What this task involves: Copy the records word for word, omitting all pictures.

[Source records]

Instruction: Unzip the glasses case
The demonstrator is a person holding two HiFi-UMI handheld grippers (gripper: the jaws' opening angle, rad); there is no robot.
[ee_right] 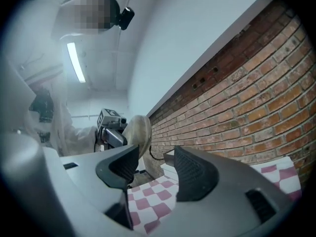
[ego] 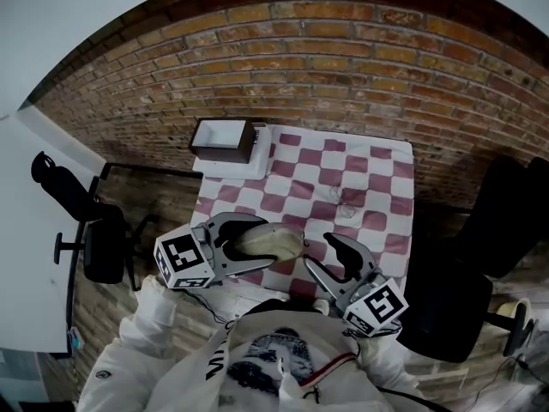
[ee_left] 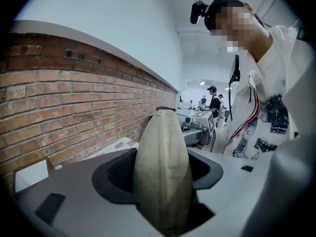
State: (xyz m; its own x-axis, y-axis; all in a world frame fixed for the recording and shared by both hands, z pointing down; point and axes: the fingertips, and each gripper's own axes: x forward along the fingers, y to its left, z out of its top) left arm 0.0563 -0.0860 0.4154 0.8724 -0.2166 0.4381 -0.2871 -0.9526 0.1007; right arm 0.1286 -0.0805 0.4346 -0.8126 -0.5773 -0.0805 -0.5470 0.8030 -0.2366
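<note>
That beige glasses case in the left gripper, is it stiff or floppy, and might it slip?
Probably stiff: the glasses case holds its rounded shape clamped in the left gripper. Its matte, cloth-like skin likely resists slipping.

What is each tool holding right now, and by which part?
Left tool holds the beige glasses case, clamped across its two flanks, its far end poking out ahead. Right tool holds nothing; its jaws stand apart.

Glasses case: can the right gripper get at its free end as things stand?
Probably yes. The right gripper is open and empty, the left gripper holds the glasses case with one end toward it, and nothing stands between them.
</note>
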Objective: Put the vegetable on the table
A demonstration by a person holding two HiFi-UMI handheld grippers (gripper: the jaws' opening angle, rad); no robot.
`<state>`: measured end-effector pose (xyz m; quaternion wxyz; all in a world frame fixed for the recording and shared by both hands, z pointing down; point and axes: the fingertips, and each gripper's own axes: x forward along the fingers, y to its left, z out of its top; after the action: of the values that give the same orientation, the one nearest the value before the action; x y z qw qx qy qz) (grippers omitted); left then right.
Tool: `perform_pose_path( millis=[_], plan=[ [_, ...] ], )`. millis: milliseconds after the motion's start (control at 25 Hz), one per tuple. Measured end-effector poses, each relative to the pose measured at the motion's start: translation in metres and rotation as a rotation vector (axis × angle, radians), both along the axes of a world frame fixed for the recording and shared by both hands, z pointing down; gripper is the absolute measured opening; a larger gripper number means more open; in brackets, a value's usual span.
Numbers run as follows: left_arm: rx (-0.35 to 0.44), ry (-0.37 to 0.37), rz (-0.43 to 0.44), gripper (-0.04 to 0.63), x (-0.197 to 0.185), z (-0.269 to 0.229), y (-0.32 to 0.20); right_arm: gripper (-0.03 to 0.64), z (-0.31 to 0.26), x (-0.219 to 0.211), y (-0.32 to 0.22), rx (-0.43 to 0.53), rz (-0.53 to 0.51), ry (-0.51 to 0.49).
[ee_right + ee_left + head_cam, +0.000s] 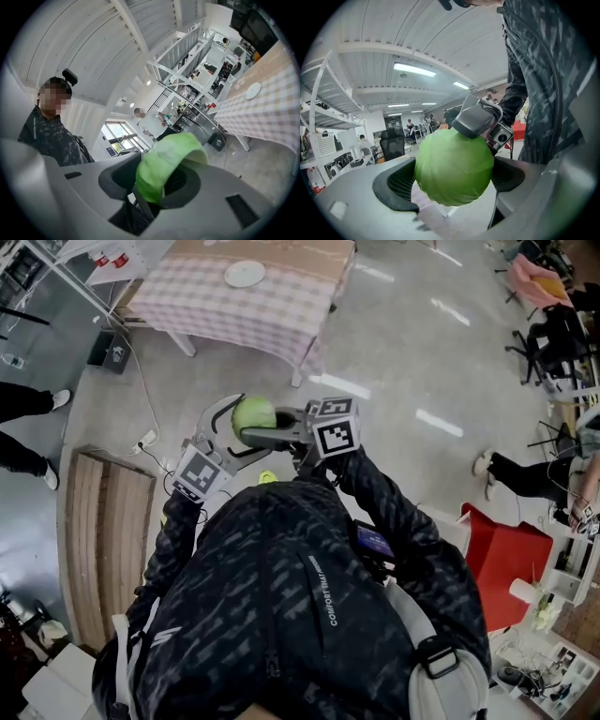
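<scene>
Ahead of you, across the grey floor, the table with its checked cloth stands well apart from where you are. You hold the cabbage in the air between both claws. The left gripper is closed across its round sides, and the right gripper, partly closed, pinches a leafy edge. It looks firm, smooth and ready to roll, and its outer leaves may tear. Trust the grip across the widest part.
</scene>
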<state>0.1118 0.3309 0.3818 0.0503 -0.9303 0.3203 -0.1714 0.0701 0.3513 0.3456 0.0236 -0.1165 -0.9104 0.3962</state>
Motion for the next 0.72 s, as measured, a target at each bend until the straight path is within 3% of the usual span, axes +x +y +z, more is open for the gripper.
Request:
perform_pose_path(
  millis=[360,720],
  plan=[
    [-0.003,0.005,0.04,0.465,-0.005,0.004,0.01,0.12,0.005,-0.007,0.009,-0.001,0.043,0.019],
    [-0.009,-0.002,0.018,0.465,-0.022,0.007,0.003,0.12,0.007,-0.024,0.002,-0.001,0.021,0.028]
  ],
)
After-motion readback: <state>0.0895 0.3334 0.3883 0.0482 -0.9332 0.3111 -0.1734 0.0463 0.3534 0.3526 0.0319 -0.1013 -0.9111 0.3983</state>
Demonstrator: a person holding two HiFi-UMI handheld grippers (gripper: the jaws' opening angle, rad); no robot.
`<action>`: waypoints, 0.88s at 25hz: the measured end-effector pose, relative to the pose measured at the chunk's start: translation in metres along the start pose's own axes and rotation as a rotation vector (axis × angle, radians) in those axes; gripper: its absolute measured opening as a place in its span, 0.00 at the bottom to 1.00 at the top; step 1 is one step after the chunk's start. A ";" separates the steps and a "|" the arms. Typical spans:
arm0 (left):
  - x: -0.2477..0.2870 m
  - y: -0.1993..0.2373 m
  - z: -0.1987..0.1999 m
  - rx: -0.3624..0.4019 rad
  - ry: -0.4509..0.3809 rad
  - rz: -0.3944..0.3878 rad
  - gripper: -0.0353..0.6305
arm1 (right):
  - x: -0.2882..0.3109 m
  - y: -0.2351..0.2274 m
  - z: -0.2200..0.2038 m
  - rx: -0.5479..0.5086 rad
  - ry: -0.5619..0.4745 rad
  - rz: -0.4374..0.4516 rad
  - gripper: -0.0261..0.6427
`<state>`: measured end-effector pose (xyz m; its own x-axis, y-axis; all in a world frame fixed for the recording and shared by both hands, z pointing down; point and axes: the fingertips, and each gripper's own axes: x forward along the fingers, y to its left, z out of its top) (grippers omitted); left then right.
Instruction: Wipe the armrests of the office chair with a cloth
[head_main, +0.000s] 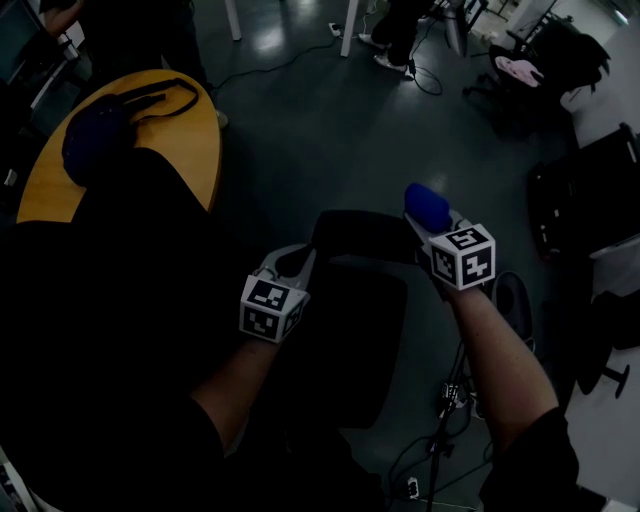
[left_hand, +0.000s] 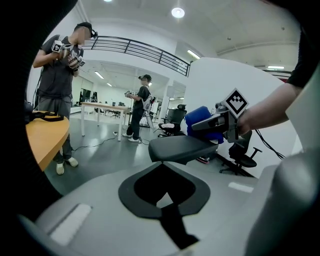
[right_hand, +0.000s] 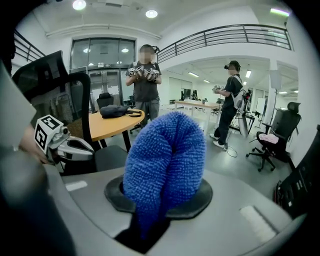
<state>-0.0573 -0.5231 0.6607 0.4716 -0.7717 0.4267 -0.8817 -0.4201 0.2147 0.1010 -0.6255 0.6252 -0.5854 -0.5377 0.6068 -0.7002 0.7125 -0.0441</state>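
Note:
The chair's black armrest (head_main: 365, 235) lies crosswise between my two grippers, with the dark seat (head_main: 340, 345) below it. My right gripper (head_main: 440, 225) is shut on a fluffy blue cloth (head_main: 427, 205) at the armrest's right end. Whether cloth and pad touch is unclear. In the right gripper view the cloth (right_hand: 167, 160) bulges out of the right gripper (right_hand: 165, 195), and the armrest (right_hand: 110, 157) lies beyond it. My left gripper (head_main: 292, 262) is shut and holds nothing, its tip just short of the armrest's left end. The left gripper view shows the armrest (left_hand: 182, 147) right past the left gripper (left_hand: 164, 187), with the cloth (left_hand: 200, 120) behind it.
A yellow round table (head_main: 180, 150) with a dark bag (head_main: 95, 135) stands at the far left. Another office chair (head_main: 520, 80) stands at the far right. Cables (head_main: 440, 400) trail on the floor by the chair. Two people (right_hand: 145, 80) stand further off.

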 end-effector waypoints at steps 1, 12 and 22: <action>0.000 0.000 -0.001 -0.005 -0.001 0.000 0.08 | 0.003 0.004 0.002 -0.004 0.000 0.004 0.20; 0.001 0.011 -0.004 0.037 0.007 0.009 0.08 | 0.043 0.053 0.026 -0.190 0.036 0.109 0.20; 0.002 0.014 -0.014 0.050 0.022 0.007 0.08 | 0.085 0.126 0.049 -0.317 0.050 0.238 0.20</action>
<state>-0.0689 -0.5238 0.6768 0.4647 -0.7643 0.4471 -0.8828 -0.4386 0.1679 -0.0573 -0.6038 0.6325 -0.6902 -0.3233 0.6474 -0.3816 0.9227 0.0540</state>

Exercise solution:
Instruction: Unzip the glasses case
The demonstrator is a person holding two HiFi-UMI handheld grippers (gripper: the jaws' opening angle, rad); there is no robot.
[ee_right] 
[ego] 
[ee_left] 
State: (xyz m; its own x-axis, y-axis; all in a world frame fixed for the recording and shared by both hands, z pointing down; point and axes: the fingertips, and each gripper's own axes: x forward along the fingers, y to its left, z out of its top) left arm 0.0563 -0.0860 0.4154 0.8724 -0.2166 0.4381 -0.2871 -0.9526 0.1007; right arm 0.1286 -0.0805 0.4346 -0.8126 -0.5773 -0.0805 -0.5470 0.8030 -0.2366
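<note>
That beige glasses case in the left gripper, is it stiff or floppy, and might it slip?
Probably stiff: the glasses case holds its rounded shape clamped in the left gripper. Its matte, cloth-like skin likely resists slipping.

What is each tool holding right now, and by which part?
Left tool holds the beige glasses case, clamped across its two flanks, its far end poking out ahead. Right tool holds nothing; its jaws stand apart.

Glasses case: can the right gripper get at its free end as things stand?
Probably yes. The right gripper is open and empty, the left gripper holds the glasses case with one end toward it, and nothing stands between them.
</note>
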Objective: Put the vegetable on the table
A demonstration by a person holding two HiFi-UMI handheld grippers (gripper: the jaws' opening angle, rad); no robot.
`<state>`: measured end-effector pose (xyz m; quaternion wxyz; all in a world frame fixed for the recording and shared by both hands, z pointing down; point and axes: the fingertips, and each gripper's own axes: x forward along the fingers, y to its left, z out of its top; after the action: of the values that give the same orientation, the one nearest the value before the action; x y z qw qx qy qz) (grippers omitted); left then right.
Tool: `perform_pose_path( millis=[_], plan=[ [_, ...] ], )`. millis: milliseconds after the motion's start (control at 25 Hz), one per tuple. Measured end-effector poses, each relative to the pose measured at the motion's start: translation in metres and rotation as a rotation vector (axis × angle, radians), both along the axes of a world frame fixed for the recording and shared by both hands, z pointing down; gripper is the absolute measured opening; a larger gripper number means more open; in brackets, a value's usual span.
Numbers run as follows: left_arm: rx (-0.35 to 0.44), ry (-0.37 to 0.37), rz (-0.43 to 0.44), gripper (-0.04 to 0.63), x (-0.197 to 0.185), z (-0.269 to 0.229), y (-0.32 to 0.20); right_arm: gripper (-0.03 to 0.64), z (-0.31 to 0.26), x (-0.219 to 0.211), y (-0.32 to 0.22), rx (-0.43 to 0.53), rz (-0.53 to 0.51), ry (-0.51 to 0.49).
[ee_right + ee_left + head_cam, +0.000s] 
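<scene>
Ahead of you, across the grey floor, the table with its checked cloth stands well apart from where you are. You hold the cabbage in the air between both claws. The left gripper is closed across its round sides, and the right gripper, partly closed, pinches a leafy edge. It looks firm, smooth and ready to roll, and its outer leaves may tear. Trust the grip across the widest part.
</scene>
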<state>0.1118 0.3309 0.3818 0.0503 -0.9303 0.3203 -0.1714 0.0701 0.3513 0.3456 0.0236 -0.1165 -0.9104 0.3962</state>
Motion for the next 0.72 s, as measured, a target at each bend until the straight path is within 3% of the usual span, axes +x +y +z, more is open for the gripper.
Request:
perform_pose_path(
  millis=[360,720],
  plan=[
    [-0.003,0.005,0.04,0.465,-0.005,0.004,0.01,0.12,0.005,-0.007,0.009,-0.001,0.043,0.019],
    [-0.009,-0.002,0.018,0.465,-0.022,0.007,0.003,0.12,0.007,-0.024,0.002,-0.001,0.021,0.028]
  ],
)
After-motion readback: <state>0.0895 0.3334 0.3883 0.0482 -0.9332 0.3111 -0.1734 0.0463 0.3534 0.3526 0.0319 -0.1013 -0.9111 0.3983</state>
Demonstrator: a person holding two HiFi-UMI handheld grippers (gripper: the jaws' opening angle, rad); no robot.
`<action>`: waypoints, 0.88s at 25hz: the measured end-effector pose, relative to the pose measured at the chunk's start: translation in metres along the start pose's own axes and rotation as a rotation vector (axis × angle, radians) in those axes; gripper: its absolute measured opening as a place in its span, 0.00 at the bottom to 1.00 at the top; step 1 is one step after the chunk's start. A ";" separates the steps and a "|" the arms. Typical spans:
arm0 (left):
  - x: -0.2477..0.2870 m
  - y: -0.1993..0.2373 m
  - z: -0.1987..0.1999 m
  - rx: -0.3624..0.4019 rad
  - ry: -0.4509..0.3809 rad
  - rz: -0.3944..0.3878 rad
  - gripper: -0.0353..0.6305
arm1 (right):
  - x: -0.2882..0.3109 m
  - y: -0.2351..0.2274 m
  - z: -0.2200..0.2038 m
  - rx: -0.5479..0.5086 rad
  - ry: -0.5619..0.4745 rad
  - rz: -0.4374..0.4516 rad
  - gripper: -0.0261..0.6427
`<state>`: measured end-effector pose (xyz m; its own x-axis, y-axis; all in a world frame fixed for the recording and shared by both hands, z pointing down; point and axes: the fingertips, and each gripper's own axes: x forward along the fingers, y to its left, z out of its top) (grippers omitted); left then right.
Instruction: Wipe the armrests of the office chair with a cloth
[head_main, +0.000s] 
[left_hand, +0.000s] 
[right_hand, +0.000s] 
<state>-0.0573 -0.5231 0.6607 0.4716 -0.7717 0.4267 -0.8817 -0.4201 0.2147 0.1010 -0.6255 0.6252 -0.5854 -0.5377 0.6068 -0.7002 0.7125 -0.0441</state>
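Note:
The chair's black armrest (head_main: 365, 235) lies crosswise between my two grippers, with the dark seat (head_main: 340, 345) below it. My right gripper (head_main: 440, 225) is shut on a fluffy blue cloth (head_main: 427, 205) at the armrest's right end. Whether cloth and pad touch is unclear. In the right gripper view the cloth (right_hand: 167, 160) bulges out of the right gripper (right_hand: 165, 195), and the armrest (right_hand: 110, 157) lies beyond it. My left gripper (head_main: 292, 262) is shut and holds nothing, its tip just short of the armrest's left end. The left gripper view shows the armrest (left_hand: 182, 147) right past the left gripper (left_hand: 164, 187), with the cloth (left_hand: 200, 120) behind it.
A yellow round table (head_main: 180, 150) with a dark bag (head_main: 95, 135) stands at the far left. Another office chair (head_main: 520, 80) stands at the far right. Cables (head_main: 440, 400) trail on the floor by the chair. Two people (right_hand: 145, 80) stand further off.
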
 end-effector waypoints at steps 1, 12 and 22: <action>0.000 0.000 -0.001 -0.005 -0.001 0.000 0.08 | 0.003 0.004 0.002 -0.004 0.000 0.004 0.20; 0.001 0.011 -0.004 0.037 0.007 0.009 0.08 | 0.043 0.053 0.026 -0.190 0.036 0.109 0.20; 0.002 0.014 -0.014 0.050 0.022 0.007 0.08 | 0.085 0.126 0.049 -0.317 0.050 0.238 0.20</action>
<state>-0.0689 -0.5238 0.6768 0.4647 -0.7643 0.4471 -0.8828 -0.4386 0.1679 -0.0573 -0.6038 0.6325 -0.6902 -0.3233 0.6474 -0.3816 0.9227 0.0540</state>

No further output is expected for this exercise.